Briefing ERP Oyarzun sobre resolución 2270



16 MARCH 2016



Excellencies, Distinguished delegates, Ladies and gentlemen,

On behalf of the Committee and the Panel of Experts, as well as the Secretariat, it is my pleasure to welcome you to this open briefing of the Security Council 1718 Committee.

I would like to thank the Secretariat for their assistance in the organization of this briefing.

This briefing will focus on the recent adoption of Security Council resolution 2270 (2016) on 2 March 2016, introducing new sanctions regarding the Democratic People’s Republic of Korea (DPRK).

As Chair of this Committee, I will limit my personal remarks to a general overview of the measures adopted by the Council in light of the new resolution. The Coordinator of the Panel of Experts, Mr. Hugh Griffiths, will subsequently inform you in more detail on the role and activities of the Panel. I would finally invite you to make interventions and ask questions.

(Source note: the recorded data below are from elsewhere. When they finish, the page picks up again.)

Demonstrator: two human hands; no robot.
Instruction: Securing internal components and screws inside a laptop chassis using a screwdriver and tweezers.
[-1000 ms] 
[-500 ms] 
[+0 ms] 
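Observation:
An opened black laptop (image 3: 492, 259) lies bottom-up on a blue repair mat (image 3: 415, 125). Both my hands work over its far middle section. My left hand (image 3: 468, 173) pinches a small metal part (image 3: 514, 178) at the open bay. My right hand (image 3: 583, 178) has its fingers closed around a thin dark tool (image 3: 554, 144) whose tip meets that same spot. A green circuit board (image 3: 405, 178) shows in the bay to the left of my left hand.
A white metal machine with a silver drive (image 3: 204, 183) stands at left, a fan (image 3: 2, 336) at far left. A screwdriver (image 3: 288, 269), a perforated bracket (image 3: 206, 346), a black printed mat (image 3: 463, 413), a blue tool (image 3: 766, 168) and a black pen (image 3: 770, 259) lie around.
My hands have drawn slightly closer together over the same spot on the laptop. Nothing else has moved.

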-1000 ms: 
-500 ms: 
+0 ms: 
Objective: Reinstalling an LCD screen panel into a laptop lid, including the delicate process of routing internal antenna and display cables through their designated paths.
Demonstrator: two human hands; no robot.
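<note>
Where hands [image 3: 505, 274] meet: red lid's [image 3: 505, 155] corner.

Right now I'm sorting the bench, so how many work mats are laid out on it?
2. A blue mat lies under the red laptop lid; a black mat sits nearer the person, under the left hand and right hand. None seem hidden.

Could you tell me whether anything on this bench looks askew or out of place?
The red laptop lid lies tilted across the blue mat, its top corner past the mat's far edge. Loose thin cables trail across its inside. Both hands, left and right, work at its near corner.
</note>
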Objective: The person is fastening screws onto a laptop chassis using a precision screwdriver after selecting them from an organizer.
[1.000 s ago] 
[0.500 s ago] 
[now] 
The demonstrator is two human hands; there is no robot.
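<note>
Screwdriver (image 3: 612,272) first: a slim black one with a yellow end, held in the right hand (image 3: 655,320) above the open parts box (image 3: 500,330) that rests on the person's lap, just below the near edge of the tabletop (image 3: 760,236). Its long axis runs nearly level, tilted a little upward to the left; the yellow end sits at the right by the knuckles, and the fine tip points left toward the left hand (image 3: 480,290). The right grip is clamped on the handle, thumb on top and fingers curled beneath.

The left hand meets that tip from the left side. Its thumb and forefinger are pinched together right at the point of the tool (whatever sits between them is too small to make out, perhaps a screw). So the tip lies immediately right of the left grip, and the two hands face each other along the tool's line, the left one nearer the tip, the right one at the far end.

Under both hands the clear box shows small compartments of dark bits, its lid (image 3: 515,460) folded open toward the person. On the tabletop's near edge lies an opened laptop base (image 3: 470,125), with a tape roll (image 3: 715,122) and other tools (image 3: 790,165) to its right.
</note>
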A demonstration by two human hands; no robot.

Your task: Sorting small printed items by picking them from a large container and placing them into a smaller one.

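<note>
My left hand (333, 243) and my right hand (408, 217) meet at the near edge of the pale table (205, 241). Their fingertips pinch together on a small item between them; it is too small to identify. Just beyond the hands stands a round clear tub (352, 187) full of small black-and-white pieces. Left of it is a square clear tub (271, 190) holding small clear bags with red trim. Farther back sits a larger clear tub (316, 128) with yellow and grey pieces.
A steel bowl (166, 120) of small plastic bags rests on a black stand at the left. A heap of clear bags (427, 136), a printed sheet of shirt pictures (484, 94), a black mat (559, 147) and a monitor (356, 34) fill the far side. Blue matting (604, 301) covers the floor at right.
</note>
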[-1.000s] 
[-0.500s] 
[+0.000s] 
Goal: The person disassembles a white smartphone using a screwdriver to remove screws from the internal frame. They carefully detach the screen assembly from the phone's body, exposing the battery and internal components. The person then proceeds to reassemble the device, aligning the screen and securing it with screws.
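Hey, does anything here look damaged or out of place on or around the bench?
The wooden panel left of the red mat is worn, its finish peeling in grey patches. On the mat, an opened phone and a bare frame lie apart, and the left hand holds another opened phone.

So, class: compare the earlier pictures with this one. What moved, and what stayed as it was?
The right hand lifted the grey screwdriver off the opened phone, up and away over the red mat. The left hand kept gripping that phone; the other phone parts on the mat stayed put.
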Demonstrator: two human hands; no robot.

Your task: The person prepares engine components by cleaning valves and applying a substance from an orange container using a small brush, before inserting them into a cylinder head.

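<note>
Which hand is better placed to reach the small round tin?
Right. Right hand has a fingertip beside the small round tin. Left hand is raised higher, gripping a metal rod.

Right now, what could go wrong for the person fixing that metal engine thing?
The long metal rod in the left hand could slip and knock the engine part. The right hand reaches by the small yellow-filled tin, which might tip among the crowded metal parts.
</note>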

On January 6 2016, North Korea conducted a nuclear test in violation of no less than four Security Council resolutions. On February 7, it conducted a launch using ballistic missile technology. Those two events triggered the unanimous adoption of resolution 2270 that imposes some of the most robust sanctions in the history of the United Nations.


However, it is important to note that between 2006 and 2016 the Security Council had already adopted four other resolutions (1718 (2006), 1874 (2009), 2087 (2013), 2094 (2013)) imposing sanctions on North Korea. Resolution 2270 tightens the regime but it does not create it ex novo.


The adoption of such a regime is well founded. North Korea has repeatedly threatened international peace and security through its relentless pursuit of a nuclear weapons program. Let me give you some numbers. Between 2002 and 2012, North Korea devoted a quarter of its GDP to military expenditure; exactly the same percentage of children that suffer from malnutrition in the country.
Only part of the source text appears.